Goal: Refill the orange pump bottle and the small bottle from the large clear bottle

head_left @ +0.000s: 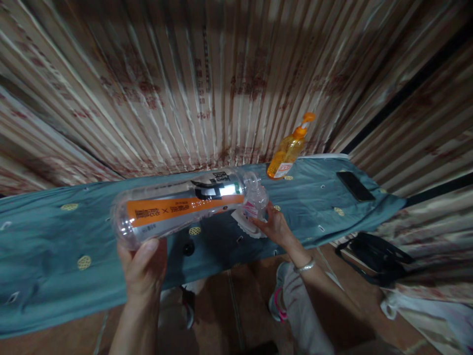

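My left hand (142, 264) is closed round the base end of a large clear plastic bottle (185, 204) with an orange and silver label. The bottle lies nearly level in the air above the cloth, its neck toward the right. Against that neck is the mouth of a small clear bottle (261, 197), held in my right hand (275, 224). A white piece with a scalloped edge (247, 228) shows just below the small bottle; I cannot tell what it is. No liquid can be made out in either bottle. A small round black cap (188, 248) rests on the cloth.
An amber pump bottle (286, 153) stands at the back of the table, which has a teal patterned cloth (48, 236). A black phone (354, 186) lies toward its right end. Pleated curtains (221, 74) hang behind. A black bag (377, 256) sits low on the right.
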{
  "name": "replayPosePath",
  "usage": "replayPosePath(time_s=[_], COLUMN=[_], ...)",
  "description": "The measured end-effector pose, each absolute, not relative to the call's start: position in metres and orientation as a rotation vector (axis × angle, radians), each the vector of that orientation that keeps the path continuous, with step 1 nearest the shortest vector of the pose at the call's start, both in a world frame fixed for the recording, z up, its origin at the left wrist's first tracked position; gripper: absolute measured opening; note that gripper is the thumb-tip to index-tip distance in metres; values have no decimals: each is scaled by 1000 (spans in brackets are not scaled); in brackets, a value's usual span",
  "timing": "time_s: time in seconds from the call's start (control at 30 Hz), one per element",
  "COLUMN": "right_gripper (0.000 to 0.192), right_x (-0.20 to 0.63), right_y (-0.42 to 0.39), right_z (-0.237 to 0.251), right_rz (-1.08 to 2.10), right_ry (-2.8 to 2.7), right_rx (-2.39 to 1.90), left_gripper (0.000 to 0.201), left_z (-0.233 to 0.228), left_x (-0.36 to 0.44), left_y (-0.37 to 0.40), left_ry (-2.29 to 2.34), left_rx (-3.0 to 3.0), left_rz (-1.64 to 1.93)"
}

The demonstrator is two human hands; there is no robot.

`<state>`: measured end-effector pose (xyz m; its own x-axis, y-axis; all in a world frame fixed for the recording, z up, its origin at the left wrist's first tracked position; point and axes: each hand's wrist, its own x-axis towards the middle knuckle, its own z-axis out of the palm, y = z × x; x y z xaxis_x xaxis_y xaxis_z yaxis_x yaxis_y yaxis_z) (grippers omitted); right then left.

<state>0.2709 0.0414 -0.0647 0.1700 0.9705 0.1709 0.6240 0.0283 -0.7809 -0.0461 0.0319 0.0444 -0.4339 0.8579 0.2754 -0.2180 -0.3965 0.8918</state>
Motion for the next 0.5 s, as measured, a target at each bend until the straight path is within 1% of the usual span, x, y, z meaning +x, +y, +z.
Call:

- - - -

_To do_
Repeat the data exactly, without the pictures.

_Result for this task_
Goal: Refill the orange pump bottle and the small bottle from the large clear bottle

head_left @ +0.000s: 

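My left hand (142, 264) is closed round the base end of a large clear plastic bottle (185, 204) with an orange and silver label. The bottle lies nearly level in the air above the cloth, its neck toward the right. Against that neck is the mouth of a small clear bottle (261, 197), held in my right hand (275, 224). A white piece with a scalloped edge (247, 228) shows just below the small bottle; I cannot tell what it is. No liquid can be made out in either bottle. A small round black cap (188, 248) rests on the cloth.
An amber pump bottle (286, 153) stands at the back of the table, which has a teal patterned cloth (48, 236). A black phone (354, 186) lies toward its right end. Pleated curtains (221, 74) hang behind. A black bag (377, 256) sits low on the right.
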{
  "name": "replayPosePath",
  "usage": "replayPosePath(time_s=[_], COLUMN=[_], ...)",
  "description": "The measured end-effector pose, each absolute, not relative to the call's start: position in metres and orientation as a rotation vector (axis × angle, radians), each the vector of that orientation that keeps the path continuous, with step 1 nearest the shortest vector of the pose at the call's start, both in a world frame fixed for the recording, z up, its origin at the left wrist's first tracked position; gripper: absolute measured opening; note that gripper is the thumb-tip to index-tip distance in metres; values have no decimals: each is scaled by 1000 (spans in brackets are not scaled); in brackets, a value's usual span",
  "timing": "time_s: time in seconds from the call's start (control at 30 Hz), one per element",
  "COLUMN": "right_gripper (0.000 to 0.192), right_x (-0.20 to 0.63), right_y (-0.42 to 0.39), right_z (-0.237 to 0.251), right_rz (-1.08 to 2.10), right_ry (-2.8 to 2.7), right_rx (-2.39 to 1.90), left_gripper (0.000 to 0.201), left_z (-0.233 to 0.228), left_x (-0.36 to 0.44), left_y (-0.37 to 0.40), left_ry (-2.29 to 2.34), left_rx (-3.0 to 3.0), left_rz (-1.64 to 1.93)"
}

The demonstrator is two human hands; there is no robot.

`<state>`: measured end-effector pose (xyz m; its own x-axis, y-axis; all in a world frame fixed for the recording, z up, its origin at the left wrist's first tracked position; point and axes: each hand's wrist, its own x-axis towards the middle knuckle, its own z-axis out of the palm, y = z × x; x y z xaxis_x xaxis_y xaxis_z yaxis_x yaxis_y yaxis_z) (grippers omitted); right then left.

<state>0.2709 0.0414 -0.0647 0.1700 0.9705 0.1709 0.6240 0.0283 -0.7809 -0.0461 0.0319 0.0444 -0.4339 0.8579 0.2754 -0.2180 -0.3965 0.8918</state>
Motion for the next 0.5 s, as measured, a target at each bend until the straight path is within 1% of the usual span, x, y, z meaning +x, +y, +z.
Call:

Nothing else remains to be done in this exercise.